第36話 知りたいのは……

 ノアシーを交えた状態ではなく、僕と二人っきりの場所で、自分に付いて知る事を望んだフォミィ。

 僕が、彼女との会話を通して知らせる能力ではなく、ダイレクトに自分の頭にイメージが届くような能力の持ち主だったら、もっと手っ取り早く事が運んだだろうに……


「もしも、教えて頂けるのが、そのどちらかだけというなら……私は、生まれて来た目的の方を優先させたいです」


 フォミィは、まだ僕の能力に不信感を抱いているようで、今すぐ、どっちとも知る事など無理難題だとでも思っているのかも知れない。


「いえ、少し時間を要しますが、両方とも知る事は可能です! ただ、フォミィさんにとって、優先順位が有るというのでしたら、それを踏また方が、早目に結果が分かると思います」


 フォミィは今までの対象者達と違う。

 この年代の男女の場合、自分が生まれて来た目的よりも、異性との事に関心が強い場合が圧倒的に多い。

 それを選ばず、生まれて来た目的を優先的に知りたいというフォミィは、元婚約者との破局から、恋愛に関してかなり逃げ腰になってしまっているのだろう。

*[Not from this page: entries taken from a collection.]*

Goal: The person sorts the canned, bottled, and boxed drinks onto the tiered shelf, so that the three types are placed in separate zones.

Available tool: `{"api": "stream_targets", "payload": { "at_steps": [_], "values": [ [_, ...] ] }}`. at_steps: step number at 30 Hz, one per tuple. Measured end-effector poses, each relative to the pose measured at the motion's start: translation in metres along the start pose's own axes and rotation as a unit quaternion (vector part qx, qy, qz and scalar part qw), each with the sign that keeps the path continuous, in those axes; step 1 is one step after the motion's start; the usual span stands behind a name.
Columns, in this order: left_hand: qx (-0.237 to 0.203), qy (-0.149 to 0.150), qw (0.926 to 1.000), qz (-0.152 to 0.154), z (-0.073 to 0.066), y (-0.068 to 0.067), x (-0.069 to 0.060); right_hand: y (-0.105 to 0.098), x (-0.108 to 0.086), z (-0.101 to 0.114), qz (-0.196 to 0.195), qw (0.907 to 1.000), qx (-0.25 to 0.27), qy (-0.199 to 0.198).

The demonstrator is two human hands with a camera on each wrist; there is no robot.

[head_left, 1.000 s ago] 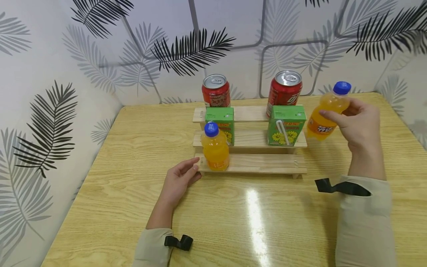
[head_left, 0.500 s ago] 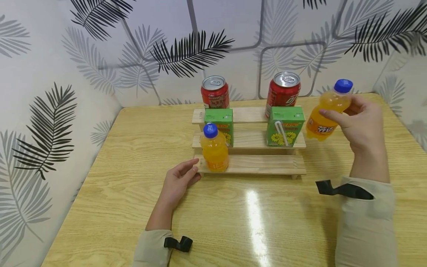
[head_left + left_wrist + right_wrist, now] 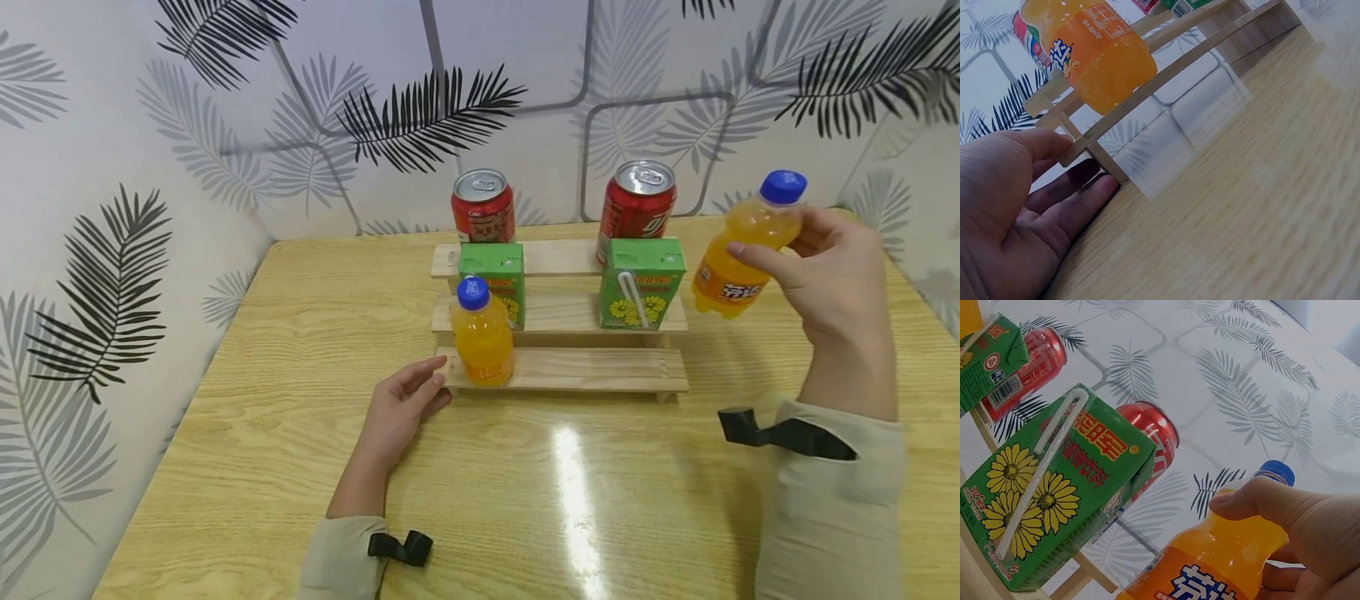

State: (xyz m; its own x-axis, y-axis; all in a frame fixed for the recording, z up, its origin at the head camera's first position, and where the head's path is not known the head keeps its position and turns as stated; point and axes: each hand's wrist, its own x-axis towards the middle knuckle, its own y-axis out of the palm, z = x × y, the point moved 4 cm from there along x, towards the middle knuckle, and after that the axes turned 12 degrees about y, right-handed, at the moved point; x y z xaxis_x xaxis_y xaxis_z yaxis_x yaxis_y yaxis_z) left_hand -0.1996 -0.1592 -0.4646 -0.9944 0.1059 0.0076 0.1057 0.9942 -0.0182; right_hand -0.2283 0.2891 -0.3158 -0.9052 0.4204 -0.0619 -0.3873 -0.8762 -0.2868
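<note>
In the head view my right hand (image 3: 843, 279) holds an orange soda bottle (image 3: 738, 265) with a blue cap, tilted and raised to the right of a stepped wooden rack (image 3: 592, 368). The right wrist view shows the thumb across the neck of that bottle (image 3: 1210, 550). My left hand (image 3: 401, 408) grips the rack's left end at the bottom step, thumb at the shelf corner and fingers by the leg (image 3: 1107, 164). A second orange soda bottle (image 3: 483, 342) stands upright on the bottom step at the left.
Two green drink cartons (image 3: 641, 283) with straws stand on the middle step, left and right. Behind them two red cola cans (image 3: 637, 204) stand on the top step. The rack is on a wooden table (image 3: 300, 333) against a leaf-patterned wall (image 3: 525, 50).
My right hand has moved a little to the right, away from the rack, with the bottle still in it. My left hand has kept its place at the rack.
</note>
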Motion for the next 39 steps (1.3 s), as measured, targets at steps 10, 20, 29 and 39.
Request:
{"api": "stream_targets", "payload": {
  "at_steps": [10,20,29,39],
  "values": [
    [-0.001,0.003,1.0,-0.001,0.0,0.0,0.001,-0.004,-0.01,0.009,0.011,0.9997,0.008,0.022],
    [-0.001,0.002,1.0,0.0,-0.001,0.0,-0.001,-0.005,-0.016,0.011,0.01,0.9988,-0.041,0.026],
    [0.0,0.003,1.0,-0.001,0.0,0.0,-0.001,-0.005,-0.025,0.016,0.029,0.9908,-0.128,0.034],
    [0.004,0.004,1.0,0.002,-0.001,0.0,0.0,-0.006,-0.032,0.019,0.053,0.9853,-0.161,-0.02]
  ]
}}
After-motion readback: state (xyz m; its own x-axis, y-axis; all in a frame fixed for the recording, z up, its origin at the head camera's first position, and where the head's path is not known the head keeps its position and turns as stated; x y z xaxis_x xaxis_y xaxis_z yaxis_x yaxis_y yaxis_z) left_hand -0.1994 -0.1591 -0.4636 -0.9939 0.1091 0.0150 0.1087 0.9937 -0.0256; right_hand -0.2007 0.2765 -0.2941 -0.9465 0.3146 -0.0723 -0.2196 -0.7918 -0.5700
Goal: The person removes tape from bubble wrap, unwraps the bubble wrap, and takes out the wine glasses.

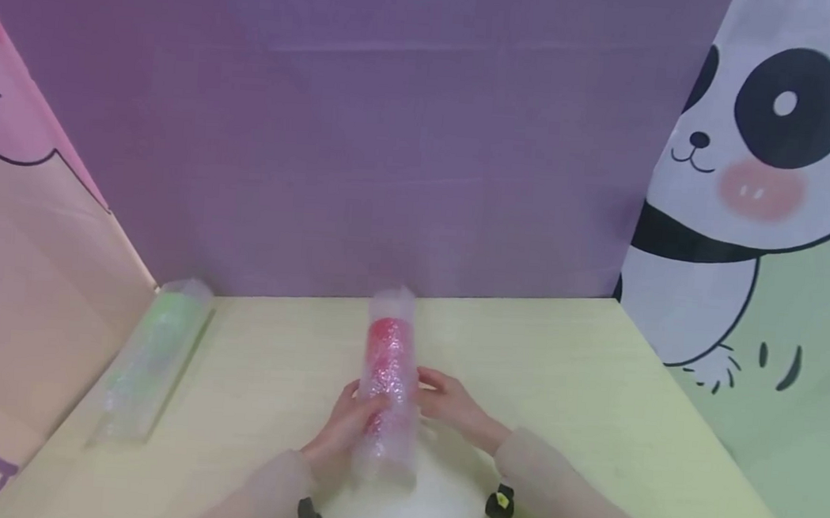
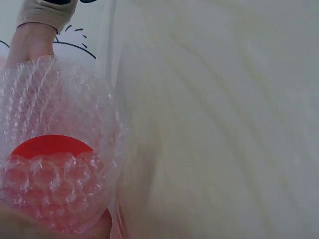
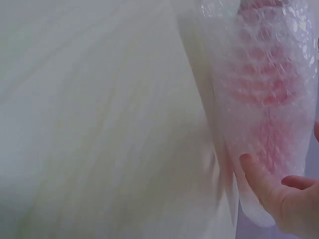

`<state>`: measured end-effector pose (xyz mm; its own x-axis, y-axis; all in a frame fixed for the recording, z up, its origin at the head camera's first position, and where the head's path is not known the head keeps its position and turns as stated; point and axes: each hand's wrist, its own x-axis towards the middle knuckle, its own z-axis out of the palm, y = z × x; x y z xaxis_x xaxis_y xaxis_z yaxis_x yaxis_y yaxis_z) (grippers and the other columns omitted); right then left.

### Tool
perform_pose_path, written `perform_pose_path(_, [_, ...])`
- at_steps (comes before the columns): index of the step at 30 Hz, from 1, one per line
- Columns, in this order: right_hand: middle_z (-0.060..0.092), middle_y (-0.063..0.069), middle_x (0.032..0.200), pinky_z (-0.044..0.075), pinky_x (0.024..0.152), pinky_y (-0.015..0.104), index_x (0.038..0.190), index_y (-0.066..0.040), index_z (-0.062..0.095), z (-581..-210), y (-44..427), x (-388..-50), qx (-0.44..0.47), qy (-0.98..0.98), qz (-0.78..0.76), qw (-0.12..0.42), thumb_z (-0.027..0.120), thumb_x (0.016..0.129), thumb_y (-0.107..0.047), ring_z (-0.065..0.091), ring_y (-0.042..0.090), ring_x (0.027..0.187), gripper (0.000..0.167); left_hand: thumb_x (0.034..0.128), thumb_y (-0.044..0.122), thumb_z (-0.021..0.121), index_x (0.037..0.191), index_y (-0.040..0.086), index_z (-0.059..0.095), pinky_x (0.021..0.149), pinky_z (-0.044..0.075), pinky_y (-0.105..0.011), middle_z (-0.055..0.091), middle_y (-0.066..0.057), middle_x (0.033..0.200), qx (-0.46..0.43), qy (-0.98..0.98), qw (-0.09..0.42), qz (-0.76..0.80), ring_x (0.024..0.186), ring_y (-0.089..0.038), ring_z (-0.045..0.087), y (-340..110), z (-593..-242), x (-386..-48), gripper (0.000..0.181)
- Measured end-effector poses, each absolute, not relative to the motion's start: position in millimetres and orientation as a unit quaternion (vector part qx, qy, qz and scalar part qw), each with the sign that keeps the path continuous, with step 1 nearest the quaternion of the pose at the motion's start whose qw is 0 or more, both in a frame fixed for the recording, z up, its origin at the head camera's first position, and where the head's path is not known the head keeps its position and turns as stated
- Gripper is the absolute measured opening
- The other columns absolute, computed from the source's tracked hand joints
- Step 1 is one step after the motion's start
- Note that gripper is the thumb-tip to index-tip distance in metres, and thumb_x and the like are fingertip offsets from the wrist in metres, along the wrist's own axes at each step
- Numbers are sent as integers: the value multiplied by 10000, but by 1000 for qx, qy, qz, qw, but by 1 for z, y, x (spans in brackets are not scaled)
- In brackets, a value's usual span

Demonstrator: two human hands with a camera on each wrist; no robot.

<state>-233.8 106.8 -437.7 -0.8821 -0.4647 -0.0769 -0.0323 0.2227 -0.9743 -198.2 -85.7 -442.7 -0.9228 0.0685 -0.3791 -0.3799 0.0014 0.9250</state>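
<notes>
A red cylindrical object in bubble wrap (image 1: 389, 360) stands or lies on the table ahead of me, its clear wrap extending past the red at both ends. My left hand (image 1: 349, 423) grips its near left side, the thumb lying across the wrap. On the opposite side my right hand (image 1: 457, 408) touches the wrap with fairly straight fingers. In the left wrist view, the wrap's open end (image 2: 60, 104) shows a round red end inside. The right wrist view shows a fingertip (image 3: 246, 159) against the wrap; the far fingers are partly out of frame.
Another bubble-wrapped roll, pale green (image 1: 155, 354), lies at the table's left edge. The pale wooden table (image 1: 556, 394) meets a purple backdrop (image 1: 392, 170) behind, with printed panels on the left and right, the right one showing a panda (image 1: 717, 222).
</notes>
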Motion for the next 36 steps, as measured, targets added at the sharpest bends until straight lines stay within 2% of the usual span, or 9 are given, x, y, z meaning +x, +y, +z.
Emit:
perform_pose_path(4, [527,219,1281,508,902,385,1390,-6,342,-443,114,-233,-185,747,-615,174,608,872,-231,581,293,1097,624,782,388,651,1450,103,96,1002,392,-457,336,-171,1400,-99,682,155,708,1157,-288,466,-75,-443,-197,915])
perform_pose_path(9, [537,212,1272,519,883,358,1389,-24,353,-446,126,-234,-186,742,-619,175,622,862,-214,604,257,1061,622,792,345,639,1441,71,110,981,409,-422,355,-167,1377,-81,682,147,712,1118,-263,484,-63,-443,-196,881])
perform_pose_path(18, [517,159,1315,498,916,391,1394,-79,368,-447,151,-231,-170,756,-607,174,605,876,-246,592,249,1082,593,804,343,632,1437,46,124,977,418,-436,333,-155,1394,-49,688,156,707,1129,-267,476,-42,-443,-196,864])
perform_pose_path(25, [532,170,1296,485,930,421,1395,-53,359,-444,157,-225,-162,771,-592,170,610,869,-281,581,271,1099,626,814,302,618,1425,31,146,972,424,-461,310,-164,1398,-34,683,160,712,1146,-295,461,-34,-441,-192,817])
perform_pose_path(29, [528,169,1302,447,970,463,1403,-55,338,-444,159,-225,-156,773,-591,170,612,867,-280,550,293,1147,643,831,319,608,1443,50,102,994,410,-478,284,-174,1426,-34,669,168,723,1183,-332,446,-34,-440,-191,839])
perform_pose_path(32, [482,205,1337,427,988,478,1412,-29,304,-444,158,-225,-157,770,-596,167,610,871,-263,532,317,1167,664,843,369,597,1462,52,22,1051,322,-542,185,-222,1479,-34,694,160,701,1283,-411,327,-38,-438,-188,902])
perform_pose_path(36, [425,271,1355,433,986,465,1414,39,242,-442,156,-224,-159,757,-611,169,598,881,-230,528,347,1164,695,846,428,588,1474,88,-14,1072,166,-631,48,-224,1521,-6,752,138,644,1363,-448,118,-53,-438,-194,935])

 もしも、生まれて来た目的が、彼女にとって生き甲斐に感じられるような大きな事で有ったなら、それはそれで良いのかも知れない。


 元婚約者との失恋で傷付き、ハムスターを失って失意でいるフォミィには、過去の苦い想いを思い出させるような恋愛よりも、生まれて来た目的に沿って生き甲斐を感じながら過ごす事の方が重要なんだ。

 

 例え、今回、カップリングまでは辿り着けなくても、彼女の傷が十分に癒えた時に、僕を指名してもらい、再挑戦する事になってもいい。

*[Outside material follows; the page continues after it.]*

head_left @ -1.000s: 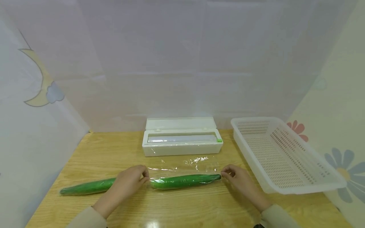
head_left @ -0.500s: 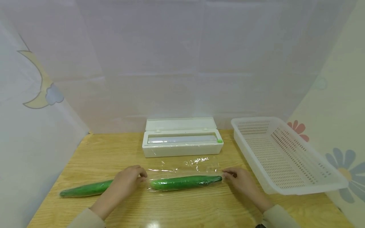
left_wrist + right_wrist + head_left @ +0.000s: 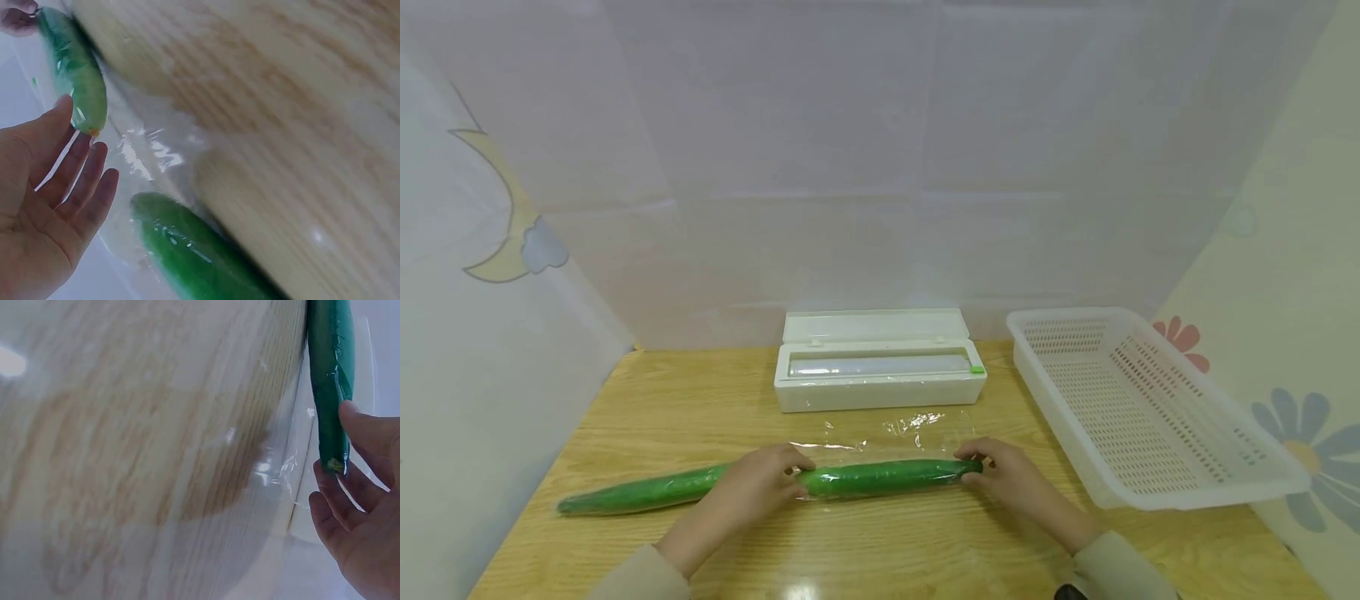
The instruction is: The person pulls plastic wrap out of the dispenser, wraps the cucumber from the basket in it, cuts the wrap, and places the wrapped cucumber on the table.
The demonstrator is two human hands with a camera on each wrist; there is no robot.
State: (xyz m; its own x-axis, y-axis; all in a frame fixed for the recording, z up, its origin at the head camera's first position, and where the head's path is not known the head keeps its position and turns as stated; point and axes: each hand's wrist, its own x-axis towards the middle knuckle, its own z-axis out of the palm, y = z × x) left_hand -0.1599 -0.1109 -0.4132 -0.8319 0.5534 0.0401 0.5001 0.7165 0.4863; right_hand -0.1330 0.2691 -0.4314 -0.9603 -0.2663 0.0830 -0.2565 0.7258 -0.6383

 二度手間になってしまうが、彼女がこれ以上、辛い想いを味わう事だけは避けさせたい!


「生まれて来た目的を知ってから、運命の相手を知りたいという気持ちがまだ残っていた時には、お願いして良いですか?」


「モチロンです! 僕も、今のフォミィさんに対して、無理強いはしたくありませんから! 実は、僕の能力自体、拒絶している相手に対し。強硬的に施行するのは無理なんです。相手が心から同意している状態でないと発動しない事になっています」


「そうだったのですか……私が、心から望んでいないと、発動しない……」


 フォミィの顔の表情に、微妙な揺らぎが感じられるような……?

 彼女は、本当に、今、生まれて来た目的を知りたい気持ちになっているのだろうか?